If you have been following our series of Trivia Crack scoring analyses, you may be wondering how we developed our estimates. It’s actually an interesting process, and it plays into our strengths here at Corona Insights, of measuring a population when we can only gather data for a sample. So let’s take a quick break from the scoring analyses and talk a little about how we did it.
The Challenges of Measuring
Trivia Crack offers six scores for each player, one each for history, geography, science, sports, arts, and entertainment. Scores range from 0 to 100, and reflect the percentage of questions that a person has answered correctly. We can also calculate a total score by adding the six scores together.
However, it’s not that easy. We don’t have access to the master database, and there are four big challenges in measuring scores if your only way of gathering data is by playing the game.
- First, Trivia Crack provides scores for individuals, but doesn’t provide scores for the whole population. So we had to sample the population by playing games against random opponents. Lots and lots of games against random opponents. We gathered data for 432 opponents, which meant that we had access to the answering patterns for more than 440,000 questions. That part was pretty fun.
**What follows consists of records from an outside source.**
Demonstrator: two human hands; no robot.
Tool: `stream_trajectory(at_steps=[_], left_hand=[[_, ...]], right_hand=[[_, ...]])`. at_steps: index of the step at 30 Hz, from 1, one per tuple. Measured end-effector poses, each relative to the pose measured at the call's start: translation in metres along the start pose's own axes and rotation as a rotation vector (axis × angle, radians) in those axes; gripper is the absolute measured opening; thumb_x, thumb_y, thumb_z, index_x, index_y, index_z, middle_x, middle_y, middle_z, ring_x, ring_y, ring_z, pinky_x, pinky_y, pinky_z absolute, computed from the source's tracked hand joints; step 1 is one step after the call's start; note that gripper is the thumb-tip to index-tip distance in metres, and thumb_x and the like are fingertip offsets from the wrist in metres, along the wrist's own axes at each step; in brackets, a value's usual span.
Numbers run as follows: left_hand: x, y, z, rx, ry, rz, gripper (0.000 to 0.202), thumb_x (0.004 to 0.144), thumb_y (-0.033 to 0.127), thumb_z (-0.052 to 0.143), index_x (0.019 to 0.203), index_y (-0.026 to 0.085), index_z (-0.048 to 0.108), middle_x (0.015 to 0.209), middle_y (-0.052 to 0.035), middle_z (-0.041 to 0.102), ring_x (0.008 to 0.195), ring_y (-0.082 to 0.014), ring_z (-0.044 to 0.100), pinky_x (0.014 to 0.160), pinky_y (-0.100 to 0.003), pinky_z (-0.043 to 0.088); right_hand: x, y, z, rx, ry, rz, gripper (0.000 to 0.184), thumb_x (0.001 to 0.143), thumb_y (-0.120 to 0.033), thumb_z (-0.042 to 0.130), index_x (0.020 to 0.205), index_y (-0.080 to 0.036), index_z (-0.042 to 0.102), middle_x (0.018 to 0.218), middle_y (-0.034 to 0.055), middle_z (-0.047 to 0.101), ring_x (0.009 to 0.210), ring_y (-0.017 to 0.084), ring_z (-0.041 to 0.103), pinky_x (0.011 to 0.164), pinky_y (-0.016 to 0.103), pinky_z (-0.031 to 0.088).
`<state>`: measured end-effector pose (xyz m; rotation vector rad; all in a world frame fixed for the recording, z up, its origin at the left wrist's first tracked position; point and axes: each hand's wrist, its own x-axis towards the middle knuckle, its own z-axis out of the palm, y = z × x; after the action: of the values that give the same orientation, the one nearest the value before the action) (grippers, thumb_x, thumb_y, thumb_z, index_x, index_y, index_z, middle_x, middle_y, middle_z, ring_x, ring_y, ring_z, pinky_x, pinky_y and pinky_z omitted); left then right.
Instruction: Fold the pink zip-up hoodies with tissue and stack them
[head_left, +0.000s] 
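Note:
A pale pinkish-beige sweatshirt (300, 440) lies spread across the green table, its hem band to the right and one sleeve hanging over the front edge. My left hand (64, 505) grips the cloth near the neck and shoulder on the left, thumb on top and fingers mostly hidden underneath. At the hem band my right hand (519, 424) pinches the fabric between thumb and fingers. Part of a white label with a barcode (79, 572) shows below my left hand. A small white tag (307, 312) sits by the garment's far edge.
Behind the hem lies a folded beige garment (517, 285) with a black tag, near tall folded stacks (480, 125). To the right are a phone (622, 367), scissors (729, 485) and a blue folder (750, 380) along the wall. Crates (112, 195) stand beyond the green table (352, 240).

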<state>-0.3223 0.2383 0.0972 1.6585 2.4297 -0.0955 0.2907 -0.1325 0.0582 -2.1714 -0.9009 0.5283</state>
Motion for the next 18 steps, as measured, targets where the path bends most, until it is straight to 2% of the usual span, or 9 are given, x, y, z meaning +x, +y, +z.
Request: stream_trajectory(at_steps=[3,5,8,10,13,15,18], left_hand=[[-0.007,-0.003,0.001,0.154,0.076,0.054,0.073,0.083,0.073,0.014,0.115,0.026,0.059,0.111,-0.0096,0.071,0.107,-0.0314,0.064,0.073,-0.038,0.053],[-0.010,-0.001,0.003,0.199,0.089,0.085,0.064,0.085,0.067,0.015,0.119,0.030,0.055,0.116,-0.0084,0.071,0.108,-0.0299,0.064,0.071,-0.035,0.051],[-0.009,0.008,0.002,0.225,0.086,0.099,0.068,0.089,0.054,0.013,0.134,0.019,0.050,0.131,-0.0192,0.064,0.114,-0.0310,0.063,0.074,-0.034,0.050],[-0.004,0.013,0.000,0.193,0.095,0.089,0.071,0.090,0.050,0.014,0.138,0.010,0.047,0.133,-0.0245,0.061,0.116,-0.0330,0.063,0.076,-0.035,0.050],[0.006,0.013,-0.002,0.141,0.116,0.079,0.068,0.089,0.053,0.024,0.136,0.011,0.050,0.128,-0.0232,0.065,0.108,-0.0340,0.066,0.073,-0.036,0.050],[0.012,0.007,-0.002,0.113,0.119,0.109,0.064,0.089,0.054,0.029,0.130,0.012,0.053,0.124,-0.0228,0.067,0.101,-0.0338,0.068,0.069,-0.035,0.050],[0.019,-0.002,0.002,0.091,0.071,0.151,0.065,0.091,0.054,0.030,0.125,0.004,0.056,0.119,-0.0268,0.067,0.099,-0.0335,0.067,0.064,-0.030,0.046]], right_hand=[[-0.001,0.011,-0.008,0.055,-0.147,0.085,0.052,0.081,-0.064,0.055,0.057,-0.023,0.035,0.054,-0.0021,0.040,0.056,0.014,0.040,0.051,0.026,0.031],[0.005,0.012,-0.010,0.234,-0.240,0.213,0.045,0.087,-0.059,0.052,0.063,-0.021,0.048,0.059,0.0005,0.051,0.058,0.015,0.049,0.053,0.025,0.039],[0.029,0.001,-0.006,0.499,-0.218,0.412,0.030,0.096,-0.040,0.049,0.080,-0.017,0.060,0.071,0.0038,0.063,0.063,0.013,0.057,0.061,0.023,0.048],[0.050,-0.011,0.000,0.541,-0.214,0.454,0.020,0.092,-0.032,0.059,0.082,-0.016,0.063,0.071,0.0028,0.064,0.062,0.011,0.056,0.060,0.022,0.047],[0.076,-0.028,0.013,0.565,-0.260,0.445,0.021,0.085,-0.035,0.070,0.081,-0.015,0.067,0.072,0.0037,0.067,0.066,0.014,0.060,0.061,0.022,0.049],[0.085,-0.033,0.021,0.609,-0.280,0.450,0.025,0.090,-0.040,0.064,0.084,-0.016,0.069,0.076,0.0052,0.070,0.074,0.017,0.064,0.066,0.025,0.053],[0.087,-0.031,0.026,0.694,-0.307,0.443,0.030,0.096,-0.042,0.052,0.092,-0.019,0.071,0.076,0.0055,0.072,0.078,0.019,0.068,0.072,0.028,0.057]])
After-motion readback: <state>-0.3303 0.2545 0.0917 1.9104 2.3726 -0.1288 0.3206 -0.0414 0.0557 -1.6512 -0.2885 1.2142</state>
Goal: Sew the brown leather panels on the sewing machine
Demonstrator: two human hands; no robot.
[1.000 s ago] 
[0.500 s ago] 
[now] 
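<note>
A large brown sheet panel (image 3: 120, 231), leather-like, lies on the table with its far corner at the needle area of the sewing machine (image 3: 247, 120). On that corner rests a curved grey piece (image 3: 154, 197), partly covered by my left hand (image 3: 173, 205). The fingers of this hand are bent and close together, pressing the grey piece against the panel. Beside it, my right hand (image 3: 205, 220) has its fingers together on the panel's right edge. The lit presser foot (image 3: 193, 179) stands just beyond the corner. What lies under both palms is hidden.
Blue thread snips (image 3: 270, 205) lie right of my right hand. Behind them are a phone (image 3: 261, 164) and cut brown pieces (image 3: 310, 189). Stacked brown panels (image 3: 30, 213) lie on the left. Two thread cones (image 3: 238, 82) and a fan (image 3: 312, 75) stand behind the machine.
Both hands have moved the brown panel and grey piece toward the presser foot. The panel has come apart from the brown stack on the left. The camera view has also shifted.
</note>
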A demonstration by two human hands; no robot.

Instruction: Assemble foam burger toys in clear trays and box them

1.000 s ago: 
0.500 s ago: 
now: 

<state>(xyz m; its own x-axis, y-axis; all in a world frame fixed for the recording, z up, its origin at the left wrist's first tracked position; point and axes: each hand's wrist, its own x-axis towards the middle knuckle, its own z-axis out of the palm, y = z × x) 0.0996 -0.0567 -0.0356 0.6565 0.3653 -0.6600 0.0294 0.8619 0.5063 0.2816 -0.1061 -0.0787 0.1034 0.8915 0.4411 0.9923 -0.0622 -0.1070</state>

- Second, Trivia Crack is actually two similar games. There’s a one on one matchup against a single random opponent, and there are challenge matches where you play against nine opponents at once. It’s easier to sample data in the challenge matches because you gather data nine times faster. But are the players and scores different?
- Third, we have a classic statistical problem of sample sizes and variance. If you only answer 1 question, it’s pretty easy to get a score of 100. If you answer 10, it’s more difficult. If you answer 1,000, it’s almost impossible. So we needed to be sure that our analysis wasn’t tainted by this fact.
- And finally, there’s a subtle but important complication. If you start a game and select a random opponent, you’re more likely to draw a person who plays often and has answered more questions. So when we start a game and randomly draw an opponent, we’re not drawing a true sample of players. We’re overrepresenting players who play more often. Those players may have higher scores because they’re good at the game and having fun, or they may have lower scores because it’s hard to maintain consistent high scores over time. We have to figure this out and statistically correct for it if it turns out that scores are higher or lower for more frequent players.
So How Did We Measure?
First off, we played a lot of games, always against random opponents, and then we entered their scores into a database. That part was easy. We also set a rule that we would not include a person’s score in the analysis if they hadn’t answered at least 300 questions. While somewhat arbitrary as a threshold, this requirement eliminated a lot of the random variation that comes when people answer only a few questions. We eventually gathered data on 392 players, which was enough to do a strong analysis.
The statistical corrections were a little more complicated. First, we tackled the issue of the two types of games. We gathered from both group challenges and individual matchups, and found that there is indeed a difference in scoring. Players in challenge matches tend to have lower scores, possibly because there’s a time pressure in challenge matches that doesn’t exist in one on one matches. So we made some statistical corrections to assume that a player splits his or her time evenly between challenge matches and one on one matches.
The last correction is a little more complex. We did an analysis and found out that the most frequent players tend to have higher scores. In general, every 1,000 questions answered equates to about a 1 point gain in each of the categories, or 6 points in total. This can throw our numbers off because we’re more likely to encounter high-frequency players when we draw a random opponent, which will then overestimate the scoring of a typical player.
To correct for this, we statistically weighted our data to account for the fact that more frequent players are overrepresented. The scores of each player in our database were weighted according to the inverse of the number of questions they’d answered in their Trivia Crack career. Players who have answered more questions are more likely to be randomly drawn because they play more often, so we weighted them down in inverse proportion to the number of questions they have answered over time.
In summary, it’s a more complicated analysis than simply drawing random opponents and looking at their scores. But we developed some systems to do these corrections, and that made the process easier. And by the way, kudos to the fellow in our sample who had answered over 12,000 questions per category.
One thing you will notice in all of the category analyses is a bit of a jagged pattern – a sawtooth. We figure that those would smooth out if we gathered information on a lot more scores, but hey, we have to earn a living. We can’t just be playing games all day.
So enough about methodology. Let’s get back to the scoring.